## Work order
Needed from the data below: all lines that contain the word "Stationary".
==== Source material
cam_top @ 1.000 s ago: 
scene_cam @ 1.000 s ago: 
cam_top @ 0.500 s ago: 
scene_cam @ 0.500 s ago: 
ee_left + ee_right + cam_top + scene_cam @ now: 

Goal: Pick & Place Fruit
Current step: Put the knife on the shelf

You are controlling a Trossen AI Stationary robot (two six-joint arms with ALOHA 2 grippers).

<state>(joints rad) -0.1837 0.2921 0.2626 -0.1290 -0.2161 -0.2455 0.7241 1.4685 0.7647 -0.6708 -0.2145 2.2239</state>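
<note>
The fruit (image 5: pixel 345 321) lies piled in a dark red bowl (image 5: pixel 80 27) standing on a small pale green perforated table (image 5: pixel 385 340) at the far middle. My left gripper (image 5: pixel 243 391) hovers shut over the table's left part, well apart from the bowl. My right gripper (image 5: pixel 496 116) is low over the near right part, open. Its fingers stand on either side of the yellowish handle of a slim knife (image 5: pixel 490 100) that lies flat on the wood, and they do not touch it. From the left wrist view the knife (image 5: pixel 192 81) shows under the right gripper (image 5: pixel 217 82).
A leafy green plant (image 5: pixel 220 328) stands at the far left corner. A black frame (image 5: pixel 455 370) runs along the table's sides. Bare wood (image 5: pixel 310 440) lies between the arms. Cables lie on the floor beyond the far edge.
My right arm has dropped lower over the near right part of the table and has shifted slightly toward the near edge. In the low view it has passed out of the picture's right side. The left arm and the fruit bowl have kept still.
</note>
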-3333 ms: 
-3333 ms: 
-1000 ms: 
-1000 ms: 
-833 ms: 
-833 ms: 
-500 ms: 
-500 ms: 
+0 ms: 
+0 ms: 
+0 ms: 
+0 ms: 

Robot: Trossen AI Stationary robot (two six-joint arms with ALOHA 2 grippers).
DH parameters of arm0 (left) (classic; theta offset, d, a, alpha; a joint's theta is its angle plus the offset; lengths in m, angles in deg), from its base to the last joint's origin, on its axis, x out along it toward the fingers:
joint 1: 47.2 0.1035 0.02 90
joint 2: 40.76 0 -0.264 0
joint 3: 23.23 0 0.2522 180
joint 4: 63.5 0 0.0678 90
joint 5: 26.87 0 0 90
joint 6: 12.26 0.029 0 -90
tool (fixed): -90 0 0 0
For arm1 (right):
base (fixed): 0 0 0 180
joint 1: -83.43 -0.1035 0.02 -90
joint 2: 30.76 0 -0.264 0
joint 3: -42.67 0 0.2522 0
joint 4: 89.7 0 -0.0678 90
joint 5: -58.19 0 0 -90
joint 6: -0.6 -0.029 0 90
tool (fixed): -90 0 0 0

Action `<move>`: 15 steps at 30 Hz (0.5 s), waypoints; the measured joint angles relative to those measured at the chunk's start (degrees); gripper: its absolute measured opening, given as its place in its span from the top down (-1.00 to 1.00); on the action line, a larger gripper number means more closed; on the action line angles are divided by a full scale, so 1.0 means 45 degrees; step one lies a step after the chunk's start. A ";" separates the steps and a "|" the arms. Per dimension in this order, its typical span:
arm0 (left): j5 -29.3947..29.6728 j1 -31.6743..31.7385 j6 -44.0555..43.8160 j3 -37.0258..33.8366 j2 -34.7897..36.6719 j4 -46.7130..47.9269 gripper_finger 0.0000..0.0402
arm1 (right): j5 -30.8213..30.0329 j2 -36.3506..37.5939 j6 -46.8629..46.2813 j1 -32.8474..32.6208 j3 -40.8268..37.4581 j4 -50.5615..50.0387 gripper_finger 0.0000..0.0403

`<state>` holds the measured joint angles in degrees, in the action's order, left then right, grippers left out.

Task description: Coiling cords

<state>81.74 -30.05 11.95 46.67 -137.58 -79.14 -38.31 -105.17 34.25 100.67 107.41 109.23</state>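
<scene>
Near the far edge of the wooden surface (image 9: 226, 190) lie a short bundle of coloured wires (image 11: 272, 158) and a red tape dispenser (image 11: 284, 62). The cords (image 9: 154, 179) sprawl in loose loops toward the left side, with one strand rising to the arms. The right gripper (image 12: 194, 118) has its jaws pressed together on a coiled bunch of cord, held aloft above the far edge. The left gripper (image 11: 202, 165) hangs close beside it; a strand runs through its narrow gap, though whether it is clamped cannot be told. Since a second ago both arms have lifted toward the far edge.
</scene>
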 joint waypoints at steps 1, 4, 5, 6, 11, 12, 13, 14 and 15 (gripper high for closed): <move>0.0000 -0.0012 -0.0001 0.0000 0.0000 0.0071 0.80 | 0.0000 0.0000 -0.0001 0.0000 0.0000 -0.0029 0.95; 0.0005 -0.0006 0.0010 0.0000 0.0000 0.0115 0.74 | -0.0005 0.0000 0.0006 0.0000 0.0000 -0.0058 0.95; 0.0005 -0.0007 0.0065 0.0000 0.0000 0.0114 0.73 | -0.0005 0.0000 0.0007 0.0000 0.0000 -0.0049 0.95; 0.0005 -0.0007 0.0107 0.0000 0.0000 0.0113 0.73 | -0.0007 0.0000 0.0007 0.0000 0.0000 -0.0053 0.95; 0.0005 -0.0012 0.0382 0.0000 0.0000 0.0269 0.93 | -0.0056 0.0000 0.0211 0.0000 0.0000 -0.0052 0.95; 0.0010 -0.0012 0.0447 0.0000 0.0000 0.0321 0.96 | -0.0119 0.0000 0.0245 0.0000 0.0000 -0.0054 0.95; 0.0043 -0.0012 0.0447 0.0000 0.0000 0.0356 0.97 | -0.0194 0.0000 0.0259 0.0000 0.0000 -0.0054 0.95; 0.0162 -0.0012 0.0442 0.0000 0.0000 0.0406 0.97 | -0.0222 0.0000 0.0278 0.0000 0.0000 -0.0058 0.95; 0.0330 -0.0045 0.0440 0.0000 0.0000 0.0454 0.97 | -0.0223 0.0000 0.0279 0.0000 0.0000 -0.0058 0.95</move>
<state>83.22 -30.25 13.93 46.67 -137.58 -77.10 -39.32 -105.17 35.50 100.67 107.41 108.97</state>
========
## Written answer
You are controlling a Trossen AI Stationary robot (two six-joint arms with ALOHA 2 grippers).
Robot: Trossen AI Stationary robot (two six-joint arms with ALOHA 2 grippers).

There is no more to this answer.